All work involves a process. That includes sales work. Yet most sales training programs proceed as if improving sales results were a project, not a process. When they do this, they are dead wrong.
Sales training without a process is a problem, not a solution.
Leading-edge thinking about quality improvement in any field of work focuses on process improvement. ISO 9000, Six Sigma and other change-management programs zero in on process improvement in order to achieve lasting advances in quality.
What is the difference between a process and a project? Process management involves planning, monitoring, and improving permanent repetitive actions. By contrast, project management is a temporary endeavor undertaken to produce a particular result.
For example, suppose you define the problem like this: Your sales team lacks the ability to negotiate price.

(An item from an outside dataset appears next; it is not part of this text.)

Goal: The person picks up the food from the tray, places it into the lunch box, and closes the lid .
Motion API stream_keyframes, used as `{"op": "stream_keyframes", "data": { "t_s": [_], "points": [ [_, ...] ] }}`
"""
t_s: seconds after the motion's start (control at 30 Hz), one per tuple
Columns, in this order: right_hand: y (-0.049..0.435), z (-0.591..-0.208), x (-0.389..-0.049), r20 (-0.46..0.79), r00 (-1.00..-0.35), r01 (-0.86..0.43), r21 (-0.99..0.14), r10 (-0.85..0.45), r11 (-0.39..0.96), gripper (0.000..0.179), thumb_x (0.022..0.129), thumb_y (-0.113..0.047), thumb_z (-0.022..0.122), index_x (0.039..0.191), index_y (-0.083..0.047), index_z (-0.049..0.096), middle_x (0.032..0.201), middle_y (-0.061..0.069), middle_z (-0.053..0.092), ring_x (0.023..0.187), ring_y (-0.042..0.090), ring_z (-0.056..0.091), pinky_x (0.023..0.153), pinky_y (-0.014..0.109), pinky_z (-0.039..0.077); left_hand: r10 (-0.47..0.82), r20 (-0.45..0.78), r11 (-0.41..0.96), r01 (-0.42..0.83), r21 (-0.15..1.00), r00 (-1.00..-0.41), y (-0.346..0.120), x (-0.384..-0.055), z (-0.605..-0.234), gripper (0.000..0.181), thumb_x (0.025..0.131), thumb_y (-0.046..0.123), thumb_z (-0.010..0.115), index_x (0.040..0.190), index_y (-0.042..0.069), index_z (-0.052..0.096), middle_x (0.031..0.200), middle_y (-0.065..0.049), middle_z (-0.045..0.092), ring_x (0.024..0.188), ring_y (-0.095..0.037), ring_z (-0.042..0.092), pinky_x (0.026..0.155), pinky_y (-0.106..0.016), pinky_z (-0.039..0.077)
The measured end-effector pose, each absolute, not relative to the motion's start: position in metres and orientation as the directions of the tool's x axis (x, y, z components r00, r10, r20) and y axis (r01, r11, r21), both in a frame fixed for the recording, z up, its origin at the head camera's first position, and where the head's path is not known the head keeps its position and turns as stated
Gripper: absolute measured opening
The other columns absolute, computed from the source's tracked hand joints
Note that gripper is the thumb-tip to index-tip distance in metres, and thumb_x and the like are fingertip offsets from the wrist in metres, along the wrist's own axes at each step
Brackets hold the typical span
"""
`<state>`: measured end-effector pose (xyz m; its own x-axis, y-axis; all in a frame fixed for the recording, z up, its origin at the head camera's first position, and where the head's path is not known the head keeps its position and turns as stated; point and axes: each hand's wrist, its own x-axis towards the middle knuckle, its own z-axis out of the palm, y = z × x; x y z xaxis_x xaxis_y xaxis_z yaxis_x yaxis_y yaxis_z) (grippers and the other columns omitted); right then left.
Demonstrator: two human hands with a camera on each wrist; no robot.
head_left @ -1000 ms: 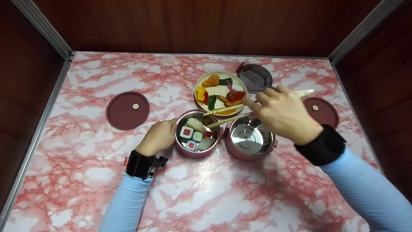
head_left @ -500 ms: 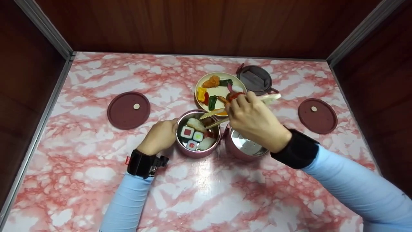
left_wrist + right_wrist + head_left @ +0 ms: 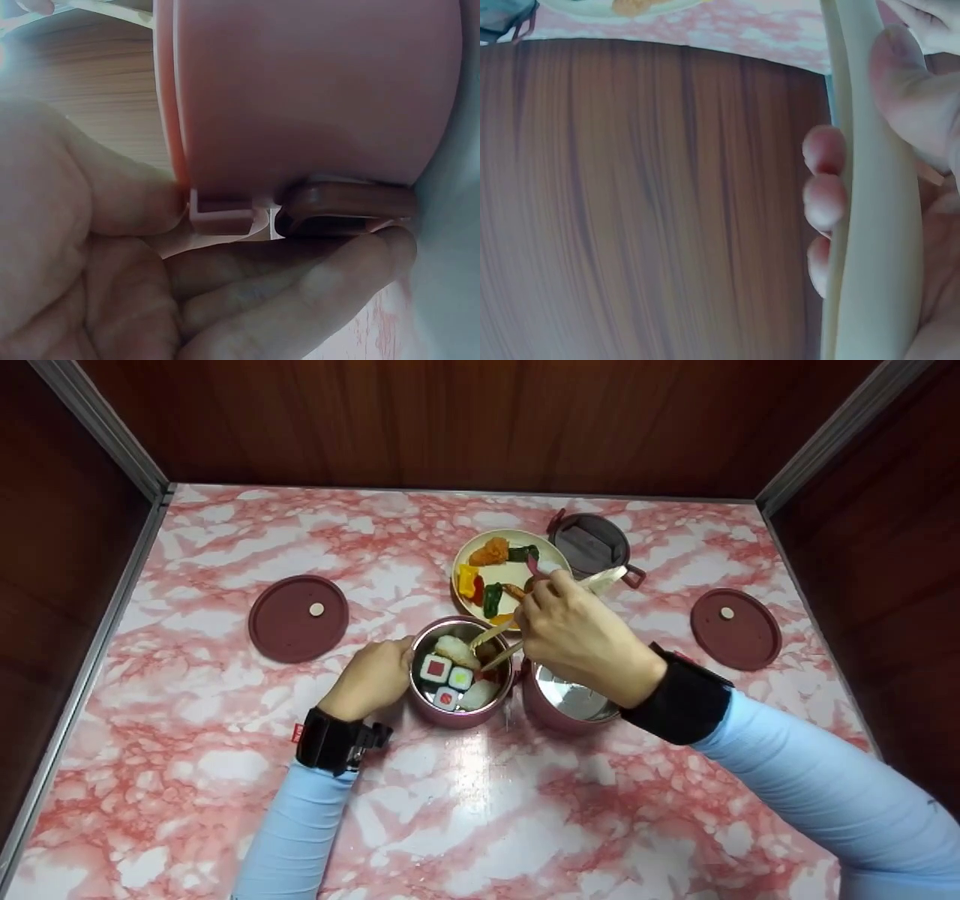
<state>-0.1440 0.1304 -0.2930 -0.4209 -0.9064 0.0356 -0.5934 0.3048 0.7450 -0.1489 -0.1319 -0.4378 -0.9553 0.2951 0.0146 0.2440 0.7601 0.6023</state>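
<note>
“Cream two-armed tongs (image 3: 881, 210), smooth and broad at the handle: where are they now?”

“In the right hand (image 3: 581, 636), its fingers curled round them, over the middle of the bench (image 3: 465, 825). Their tips are inside the round pink pot with a shiny steel lining (image 3: 459, 721); I can't tell whether they nip any food.”

“What differs from a second ago?”

“The right hand has moved left, closer to that pot, and the tips sit farther toward the near edge. The flat burgundy disc lid with a pale round spot (image 3: 739, 634), by the bench's right edge, was partly covered then and shows whole now. The left hand (image 3: 367, 682) has stayed at the pot's left side.”

“Holding it how?”

“Thumb at a tab by the rim, fingers at a brown loop lower down, clasping the pot between them.”

“And the tongs' line?”

“Slanted: joined end toward the far right corner, tips toward the near left.”

“Textures?”

“Blocky white-and-dark sushi rolls (image 3: 442, 679) lie in the pot. Just right of it stands a second pink steel-lined pot (image 3: 566, 724), partly hidden by the right hand. Toward the far edge, a round cream plate (image 3: 506, 573) bears yellow, green and crumbly orange pieces. Red-and-white marbling covers the bench.”
</note>
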Motion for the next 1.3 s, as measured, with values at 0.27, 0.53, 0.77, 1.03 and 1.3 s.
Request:
{"op": "stream_keyframes", "data": {
  "t_s": [0.27, 0.53, 0.77, 1.03, 1.3],
  "points": [
    [0.129, -0.290, -0.143, 0.050, -0.470, -0.591, 0.724, -0.881, 0.356, 0.014, 0.087, -0.007, 0.057, 0.076, -0.004, 0.066, 0.068, 0.006, 0.050, 0.063, 0.021, 0.043, 0.064, 0.034, 0.036, 0.295, 0.021, 0.758, 0.248, 0.603, -0.955, -0.132, -0.150, -0.438, 0.027, 0.103, 0.012, 0.045, 0.113, 0.001, 0.068, 0.105, -0.024, 0.069, 0.103, -0.041, 0.065, 0.086, -0.055, 0.050],
    [0.139, -0.270, -0.142, 0.075, -0.531, -0.613, 0.653, -0.844, 0.444, 0.014, 0.094, -0.016, 0.062, 0.092, -0.005, 0.071, 0.071, 0.007, 0.056, 0.064, 0.021, 0.044, 0.066, 0.035, 0.039, 0.295, 0.016, 0.757, 0.244, 0.606, -0.955, -0.133, -0.150, -0.438, 0.026, 0.103, 0.012, 0.045, 0.112, 0.002, 0.068, 0.105, -0.023, 0.069, 0.103, -0.041, 0.065, 0.085, -0.055, 0.050],
    [0.157, -0.246, -0.150, 0.123, -0.612, -0.609, 0.556, -0.781, 0.565, 0.027, 0.095, -0.018, 0.065, 0.118, -0.005, 0.069, 0.081, 0.014, 0.062, 0.070, 0.028, 0.055, 0.067, 0.041, 0.045, 0.298, 0.013, 0.757, 0.245, 0.606, -0.955, -0.131, -0.150, -0.438, 0.028, 0.103, 0.012, 0.045, 0.115, -0.001, 0.067, 0.105, -0.024, 0.069, 0.103, -0.041, 0.065, 0.086, -0.054, 0.050],
    [0.184, -0.243, -0.172, 0.236, -0.657, -0.570, 0.467, -0.716, 0.676, 0.023, 0.092, -0.022, 0.063, 0.104, -0.004, 0.068, 0.081, 0.018, 0.061, 0.069, 0.034, 0.054, 0.063, 0.045, 0.040, 0.296, 0.017, 0.752, 0.244, 0.612, -0.955, -0.133, -0.150, -0.439, 0.027, 0.103, 0.012, 0.045, 0.114, 0.002, 0.068, 0.105, -0.023, 0.069, 0.104, -0.040, 0.065, 0.086, -0.054, 0.050],
    [0.222, -0.267, -0.215, 0.230, -0.802, -0.470, 0.326, -0.552, 0.820, 0.015, 0.087, -0.018, 0.069, 0.087, -0.003, 0.066, 0.076, 0.020, 0.062, 0.069, 0.039, 0.056, 0.062, 0.051, 0.042, 0.288, 0.015, 0.761, 0.238, 0.603, -0.958, -0.131, -0.150, -0.439, 0.028, 0.104, 0.014, 0.044, 0.111, 0.001, 0.067, 0.103, -0.024, 0.069, 0.102, -0.041, 0.065, 0.085, -0.055, 0.050]
  ]
}}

This is, indeed, an issue for many sales organizations, and if it’s the only thing your team needs, then a sales-training module on price negotiation might be the answer.
But let’s just suppose that price negotiation is a symptom of a larger problem. Actually, I’d say there’s something like a 100-percent chance of that because trouble with price negotiation is always a symptom. Selling your price has to do with how well you, the salesperson, have sold yourself, sold the value your company brings to the table, and positioned your product as a unique solution to the customer’s needs…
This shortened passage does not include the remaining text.